PP13A-2249
Stable Hydrogen Isotopic Composition of Sedimentary Plant Waxes as Quantitative Proxy for Rainfall in the West African Sahel

Monday, 14 December 2015
Poster Hall (Moscone South)
Eva M Niedermeyer1, Matthew Forrest2, Britta Beckmann3, Alex L Sessions4, Andreas Mulch2,5 and Enno Schefuß3, (1)Senckenberg Gesellschaft für Naturforschung, Frankfurt, Germany, (2)Senckenberg Biodiversity and Climate Research Centre (BiK-F), Frankfurt/Main, Germany, (3)MARUM - University of Bremen, Bremen, Germany, (4)California Institute of Technology, Pasadena, CA, United States, (5)Goethe University Frankfurt, Frankfurt, Germany
Abstract:
Multiple studies have demonstrated that the stable hydrogen isotopic composition (δD) of terrestrial leaf waxes (δDwax) tracks that of precipitation (δDprecip) both spatially across climate gradients and on a range of different timescales. Yet, reconstructed estimates of δDprecip and corresponding rainfall typically remain largely relative, due mainly to uncertainties in plant ecosystem net fractionation, relative humidity, and the stability of the amount effect through time.
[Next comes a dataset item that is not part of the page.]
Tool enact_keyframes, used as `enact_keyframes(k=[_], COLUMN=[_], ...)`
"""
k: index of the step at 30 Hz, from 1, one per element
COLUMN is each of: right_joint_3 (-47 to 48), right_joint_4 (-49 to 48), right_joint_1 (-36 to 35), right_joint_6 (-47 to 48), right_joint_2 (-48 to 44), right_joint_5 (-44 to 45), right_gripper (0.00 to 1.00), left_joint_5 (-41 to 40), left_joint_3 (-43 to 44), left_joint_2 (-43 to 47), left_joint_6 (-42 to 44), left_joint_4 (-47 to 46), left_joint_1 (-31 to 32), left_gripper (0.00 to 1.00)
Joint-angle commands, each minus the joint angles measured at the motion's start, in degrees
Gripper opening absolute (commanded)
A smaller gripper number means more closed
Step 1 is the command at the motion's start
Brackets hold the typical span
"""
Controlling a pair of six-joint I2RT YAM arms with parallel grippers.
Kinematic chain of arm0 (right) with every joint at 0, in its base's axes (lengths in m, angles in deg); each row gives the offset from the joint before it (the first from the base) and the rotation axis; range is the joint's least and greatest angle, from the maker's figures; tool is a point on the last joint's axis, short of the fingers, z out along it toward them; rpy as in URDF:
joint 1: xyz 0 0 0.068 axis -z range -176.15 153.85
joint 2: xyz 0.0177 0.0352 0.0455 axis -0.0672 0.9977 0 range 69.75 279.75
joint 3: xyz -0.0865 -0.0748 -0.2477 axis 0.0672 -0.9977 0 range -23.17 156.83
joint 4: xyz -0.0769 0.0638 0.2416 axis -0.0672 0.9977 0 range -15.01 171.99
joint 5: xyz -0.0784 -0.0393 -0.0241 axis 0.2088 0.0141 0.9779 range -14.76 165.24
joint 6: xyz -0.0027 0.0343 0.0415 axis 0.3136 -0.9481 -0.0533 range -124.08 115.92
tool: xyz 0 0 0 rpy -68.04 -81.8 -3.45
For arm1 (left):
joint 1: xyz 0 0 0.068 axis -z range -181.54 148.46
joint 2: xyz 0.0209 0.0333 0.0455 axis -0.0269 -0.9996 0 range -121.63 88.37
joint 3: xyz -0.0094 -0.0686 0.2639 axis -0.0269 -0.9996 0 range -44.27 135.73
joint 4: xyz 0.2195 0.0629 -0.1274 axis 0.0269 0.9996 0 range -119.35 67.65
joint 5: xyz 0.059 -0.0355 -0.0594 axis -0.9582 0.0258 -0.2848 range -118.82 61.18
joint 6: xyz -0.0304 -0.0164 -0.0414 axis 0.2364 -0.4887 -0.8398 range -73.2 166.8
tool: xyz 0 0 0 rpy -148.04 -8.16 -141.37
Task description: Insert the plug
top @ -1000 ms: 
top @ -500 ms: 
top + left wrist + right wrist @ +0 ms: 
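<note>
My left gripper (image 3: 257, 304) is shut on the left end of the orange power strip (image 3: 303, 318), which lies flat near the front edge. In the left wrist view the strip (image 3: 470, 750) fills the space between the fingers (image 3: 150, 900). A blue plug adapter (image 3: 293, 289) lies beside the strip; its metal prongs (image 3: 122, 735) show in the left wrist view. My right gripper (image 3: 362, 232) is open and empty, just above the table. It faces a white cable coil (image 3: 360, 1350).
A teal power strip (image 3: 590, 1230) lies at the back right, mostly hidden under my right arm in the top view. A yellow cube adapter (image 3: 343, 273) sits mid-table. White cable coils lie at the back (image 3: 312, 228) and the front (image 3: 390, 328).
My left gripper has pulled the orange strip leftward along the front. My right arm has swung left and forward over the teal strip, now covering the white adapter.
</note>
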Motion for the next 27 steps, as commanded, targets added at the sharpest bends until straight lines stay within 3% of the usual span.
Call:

We present δDwax together with corresponding stable carbon isotopic compositions (δ13Cwax) from a marine sediment core offshore from the North West (NW) African Sahel covering the past 100 years and overlapping with the instrumental record of rainfall. We developed a framework within which we produced a quantitative reconstruction of rainfall based on a δDwax time series, and compared it to records of rainfall in the terrestrial catchment area. The combined datasets demonstrate the feasibility to derive an accurate quantitative estimate of precipitation based on δDwax in specific depositional settings.